I’m also tired of writing what feel, to me, like explicit sex scenes. I’m not a prude or anything and I definitely like heat in my romances, but to be honest, it’s hard to come up with new ways to describe sexually explicit actions. And body parts. And, frankly, new ways to introduce these parts to each other. In the past, I toyed with the idea of writing erotica because I have friends who write it — and write it really well, but ultimately, I decided I’m just not very gifted in that area.  Hell, it cracks me up to read reviews of my books where the reviewer says my love scenes are tame, because I feel like I did my best to write the damn things hot!
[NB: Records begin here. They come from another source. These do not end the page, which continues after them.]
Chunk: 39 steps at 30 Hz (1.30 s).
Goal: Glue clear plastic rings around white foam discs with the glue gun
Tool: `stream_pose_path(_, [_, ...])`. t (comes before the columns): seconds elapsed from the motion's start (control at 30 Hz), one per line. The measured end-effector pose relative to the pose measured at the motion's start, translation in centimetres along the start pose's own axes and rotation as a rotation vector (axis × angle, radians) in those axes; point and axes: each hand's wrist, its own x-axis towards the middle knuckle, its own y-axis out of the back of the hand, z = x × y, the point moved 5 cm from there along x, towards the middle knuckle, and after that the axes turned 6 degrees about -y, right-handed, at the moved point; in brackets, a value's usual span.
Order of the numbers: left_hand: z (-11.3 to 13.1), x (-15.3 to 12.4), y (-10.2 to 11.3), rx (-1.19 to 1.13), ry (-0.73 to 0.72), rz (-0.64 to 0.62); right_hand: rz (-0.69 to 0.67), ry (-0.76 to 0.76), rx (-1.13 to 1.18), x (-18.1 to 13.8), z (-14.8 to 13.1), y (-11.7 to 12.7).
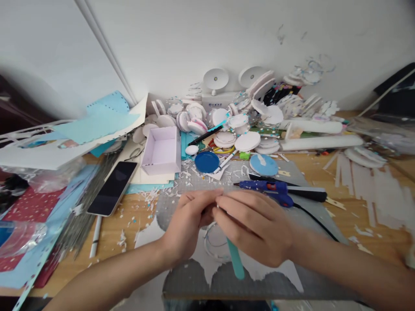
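Observation:
My left hand [188,220] and my right hand [256,224] meet above the grey cutting mat [184,285], fingertips touching. A slim tool with a flat teal handle [236,259] sticks out beneath my right hand, which is closed around it; its working end is hidden. The left fingers are pinched together, and whatever they hold is covered by the hands. Just under the hands shows a thin white ring [215,255], partly hidden. Below it lies a white sheet with jagged cut edges [204,268]. I cannot tell whether the ring is held or resting there.
A blue glue gun [266,186] with a black cord lies right of my hands. Behind are a lilac box [162,151], a dark blue lid [206,162] and a pile of white discs [247,141]. A phone [112,188] is at left. White scraps litter the mat.

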Motion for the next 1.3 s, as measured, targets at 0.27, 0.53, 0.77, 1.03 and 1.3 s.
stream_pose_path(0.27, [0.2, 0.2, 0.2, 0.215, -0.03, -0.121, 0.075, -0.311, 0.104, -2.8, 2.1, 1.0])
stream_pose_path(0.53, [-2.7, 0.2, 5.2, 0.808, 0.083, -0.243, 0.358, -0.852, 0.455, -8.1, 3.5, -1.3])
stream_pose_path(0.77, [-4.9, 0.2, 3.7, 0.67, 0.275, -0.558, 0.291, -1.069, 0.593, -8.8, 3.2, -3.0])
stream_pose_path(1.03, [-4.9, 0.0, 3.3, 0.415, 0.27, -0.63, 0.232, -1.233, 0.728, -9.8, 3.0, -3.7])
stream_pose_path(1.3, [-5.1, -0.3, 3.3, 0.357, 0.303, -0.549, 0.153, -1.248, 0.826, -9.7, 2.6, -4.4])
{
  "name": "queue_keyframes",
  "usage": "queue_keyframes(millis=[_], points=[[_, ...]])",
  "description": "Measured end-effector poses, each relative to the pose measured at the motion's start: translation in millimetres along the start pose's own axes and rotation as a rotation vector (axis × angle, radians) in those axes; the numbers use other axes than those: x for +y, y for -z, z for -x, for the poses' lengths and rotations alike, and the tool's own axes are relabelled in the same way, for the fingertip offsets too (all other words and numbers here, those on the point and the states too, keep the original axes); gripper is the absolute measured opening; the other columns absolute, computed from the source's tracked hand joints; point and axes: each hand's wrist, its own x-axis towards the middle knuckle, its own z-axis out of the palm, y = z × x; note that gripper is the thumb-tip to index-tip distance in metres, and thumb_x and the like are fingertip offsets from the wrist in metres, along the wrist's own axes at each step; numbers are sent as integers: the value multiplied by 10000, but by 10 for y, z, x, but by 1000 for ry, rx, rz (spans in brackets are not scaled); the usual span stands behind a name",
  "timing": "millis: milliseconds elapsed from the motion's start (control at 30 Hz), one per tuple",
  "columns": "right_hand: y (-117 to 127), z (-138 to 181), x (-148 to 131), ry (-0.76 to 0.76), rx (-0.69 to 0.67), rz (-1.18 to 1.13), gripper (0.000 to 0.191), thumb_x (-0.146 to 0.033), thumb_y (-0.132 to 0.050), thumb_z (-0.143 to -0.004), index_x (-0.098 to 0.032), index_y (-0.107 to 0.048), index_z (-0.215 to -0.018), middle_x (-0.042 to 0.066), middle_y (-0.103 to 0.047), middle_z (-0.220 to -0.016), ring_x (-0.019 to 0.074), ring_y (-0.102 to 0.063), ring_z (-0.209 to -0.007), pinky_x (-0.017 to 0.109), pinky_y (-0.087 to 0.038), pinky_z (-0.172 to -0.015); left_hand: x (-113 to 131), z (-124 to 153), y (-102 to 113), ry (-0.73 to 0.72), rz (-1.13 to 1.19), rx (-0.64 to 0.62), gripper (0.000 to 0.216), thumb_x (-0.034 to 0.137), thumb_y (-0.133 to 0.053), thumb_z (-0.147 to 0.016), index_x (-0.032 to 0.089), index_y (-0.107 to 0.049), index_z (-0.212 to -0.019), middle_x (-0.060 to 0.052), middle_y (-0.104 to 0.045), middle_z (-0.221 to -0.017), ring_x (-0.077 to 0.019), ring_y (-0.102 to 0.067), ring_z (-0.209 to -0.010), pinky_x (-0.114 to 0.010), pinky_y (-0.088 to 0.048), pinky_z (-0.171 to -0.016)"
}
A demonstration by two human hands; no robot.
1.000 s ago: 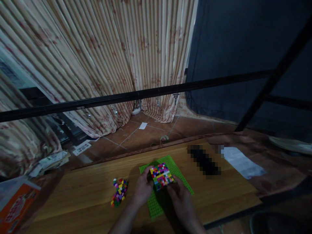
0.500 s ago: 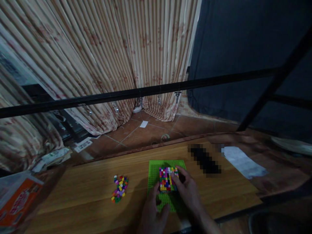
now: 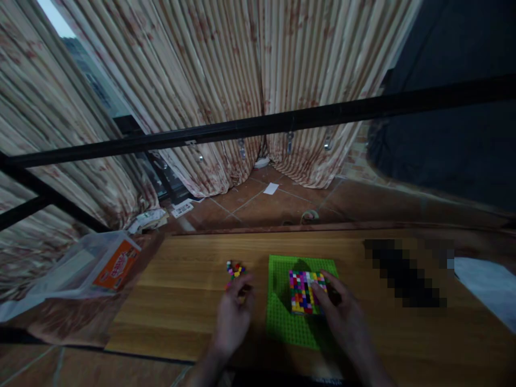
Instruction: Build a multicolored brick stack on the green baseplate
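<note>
A green studded baseplate [image 3: 282,317] lies on the wooden table [image 3: 181,301]. On it sits a flat block of many small coloured bricks [image 3: 303,290]. My right hand [image 3: 342,317] rests against the right side of that block, fingers curled onto its edge. My left hand [image 3: 234,317] is over a small heap of loose coloured bricks [image 3: 234,270] left of the plate, fingertips curled down onto the heap. What the fingertips pinch is hidden.
A clear plastic box with an orange label [image 3: 97,263] sits at the table's left end. A blurred dark object [image 3: 403,274] and a white paper [image 3: 487,290] lie to the right. A black bar [image 3: 258,126] crosses in front of the curtains [image 3: 226,80].
My left hand left the baseplate and moved left onto the loose bricks. My right hand stays on the brick block. The view has swung left.
</note>
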Motion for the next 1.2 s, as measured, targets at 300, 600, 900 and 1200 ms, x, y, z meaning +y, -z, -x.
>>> queue_keyframes(millis=[300,600,900,1200], points=[[62,-9,25,-73,-26,44,623,-642,-598,-730,-201,-662,-1165,115,-721,-1088,303,-678,-984,403,-538,-825,-459,-858,580,-154,-428,-47,372,17,-452,-750,212,-702,-945,-73,-700,-1010,-212,-658,-927,-333,-505,-864],[98,-3,18,-110,-38,66,622,-655,-597,-714,-201,-668,-1134,106,-749,-990,292,-712,-874,362,-572,-716,-418,-889,554,-229,-474,-226,287,23,-469,-748,214,-670,-822,-29,-660,-900,-167,-616,-862,-256,-471,-835],[131,-2,-23,-149,-69,4,617,-654,-616,-687,-198,-686,-1097,107,-744,-1036,305,-700,-944,387,-566,-789,-375,-802,538,-225,-478,-203,160,128,-479,-830,204,-592,-748,-31,-623,-824,-167,-593,-786,-265,-462,-758],[172,45,-27,-70,40,-56,517,-608,-617,-734,-200,-699,-1041,103,-739,-1021,277,-702,-887,363,-570,-748,-124,-589,438,-64,-84,-88,154,278,-549,-832,175,-660,-856,-44,-683,-836,-182,-648,-781,-279,-505,-707]])
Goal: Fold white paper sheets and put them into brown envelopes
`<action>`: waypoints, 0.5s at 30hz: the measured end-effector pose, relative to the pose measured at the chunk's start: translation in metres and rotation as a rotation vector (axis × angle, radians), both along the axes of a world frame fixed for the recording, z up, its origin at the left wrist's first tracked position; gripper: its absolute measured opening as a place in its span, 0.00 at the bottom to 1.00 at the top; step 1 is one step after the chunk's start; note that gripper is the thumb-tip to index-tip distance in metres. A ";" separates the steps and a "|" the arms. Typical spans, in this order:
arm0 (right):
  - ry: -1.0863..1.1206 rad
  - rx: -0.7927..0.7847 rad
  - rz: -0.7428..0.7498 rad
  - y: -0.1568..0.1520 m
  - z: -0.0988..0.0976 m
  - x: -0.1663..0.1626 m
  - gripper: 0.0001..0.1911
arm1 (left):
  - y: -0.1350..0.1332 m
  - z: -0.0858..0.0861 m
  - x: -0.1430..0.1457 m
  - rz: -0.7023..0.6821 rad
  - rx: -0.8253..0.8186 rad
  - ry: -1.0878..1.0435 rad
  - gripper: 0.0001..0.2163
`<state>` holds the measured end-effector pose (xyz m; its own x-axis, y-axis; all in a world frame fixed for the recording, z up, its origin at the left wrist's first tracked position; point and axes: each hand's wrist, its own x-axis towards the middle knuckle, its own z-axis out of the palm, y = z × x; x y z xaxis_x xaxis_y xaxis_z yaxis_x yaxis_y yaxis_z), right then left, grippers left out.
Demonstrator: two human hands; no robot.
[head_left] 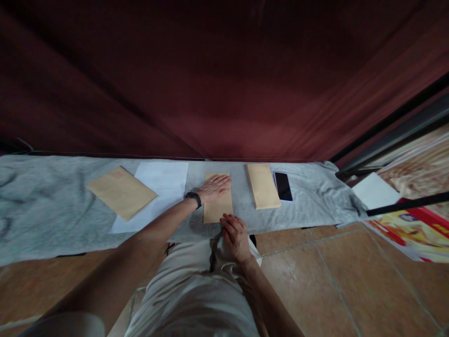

And while I know there’s sex in some YA books, it’s more along the heat level I’m comfortable writing.  I also feel like it progresses at a more natural pace than in adult-centered romance, where I admit, I sometimes feel the need to add in another love scene, just to keep the heat up.
Plus as my kids get older, approaching their teen years, I find myself wanting to feel prepared to handle it. I need to remember what it feels like; I need to immerse myself in this strange world they’re about to enter so I can better help them navigate through it.  I can’t physically become a teen again but I can write from the viewpoint of teen characters. Hopefully that will help a little. Or at least grant me the insight so I don’t kill them in the midst of some angst-ridden, hormone-fueled tantrum, LOL.

Nothing’s decided for sure, and I’m sure whatever I write will keep a paranormal edge — even if that genre is supposedly saturated, market wise, too. Almost everything I’ve ever written has had a dark side to it. But I’ve been writing paranormal romance for grown ups for almost 10 years now. As a once-habitual genre-hopper, that’s a hell of a long time.